**Authorities Investigate Suspect’s Nihilistic Writings in California Fertility Clinic Bombing**
In a shocking turn of events, authorities are investigating the writings of a suspect in the recent California fertility clinic bombing, which has left many wondering if the suspect was more interested in existential dread than actual destruction. The suspect, identified as 32-year-old Chad “The Nihilist” McBummer, was apprehended after a series of bizarre social media posts that included phrases like “Why bother with life when you can just watch Netflix?” and “Fertility? More like ‘Futility’!”
Local police chief, Officer Joyful McOptimist, stated, “We’ve seen a lot of strange things in our line of work, but this guy takes the cake. His manifesto reads like a bad poetry slam mixed with a Yelp review of a salad bar. It’s both confusing and oddly appetizing.”

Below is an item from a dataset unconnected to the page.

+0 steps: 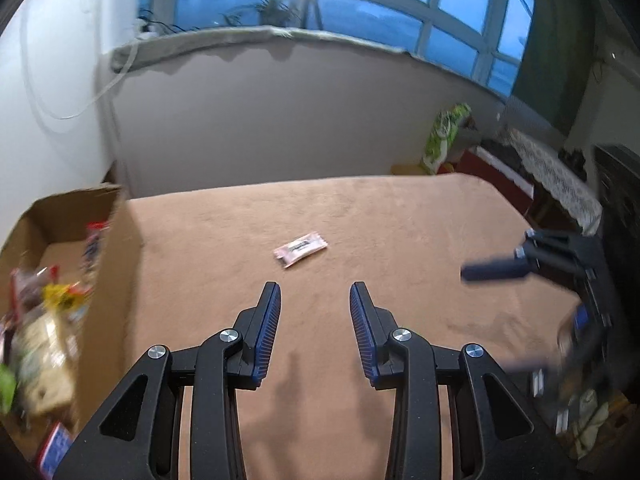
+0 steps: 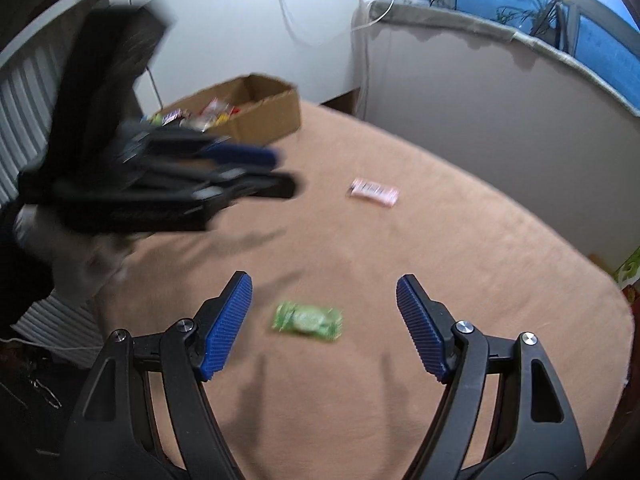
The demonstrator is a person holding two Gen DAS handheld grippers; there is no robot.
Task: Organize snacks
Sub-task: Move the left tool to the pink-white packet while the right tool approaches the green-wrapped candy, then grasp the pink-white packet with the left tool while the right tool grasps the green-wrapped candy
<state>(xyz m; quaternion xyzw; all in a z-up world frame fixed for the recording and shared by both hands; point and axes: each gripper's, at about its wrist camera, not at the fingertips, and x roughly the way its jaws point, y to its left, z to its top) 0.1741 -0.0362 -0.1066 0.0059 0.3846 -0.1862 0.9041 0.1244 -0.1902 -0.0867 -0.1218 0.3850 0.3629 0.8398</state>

Witnesses reported that McBummer was often seen at the clinic, scribbling furiously in a notebook while muttering, “Life is a series of unfortunate events, and I’m just here for the snacks.” One clinic employee, who wished to remain anonymous, added, “He once asked me if I believed in fate. I told him I believed in free samples, and he looked at me like I was the crazy one.”
As investigators sift through McBummer’s writings, they’ve uncovered a treasure trove of nihilistic gems, including a poem titled “Why Bother?” which ends with the line, “In the end, we’re all just dust bunnies under the couch of existence.”
Psychologist Dr. Ima Quack theorized, “This is clearly a case of someone who took ‘finding oneself’ a bit too literally. I mean, who bombs a fertility clinic? That’s like throwing a pie at a clown convention—just plain rude!”
As the investigation continues, authorities are urging anyone with information about McBummer’s whereabouts or his questionable taste in literature to come forward. Meanwhile, the fertility clinic has announced a new “Nihilism Awareness Week,” featuring workshops on how to embrace the void while still enjoying avocado toast.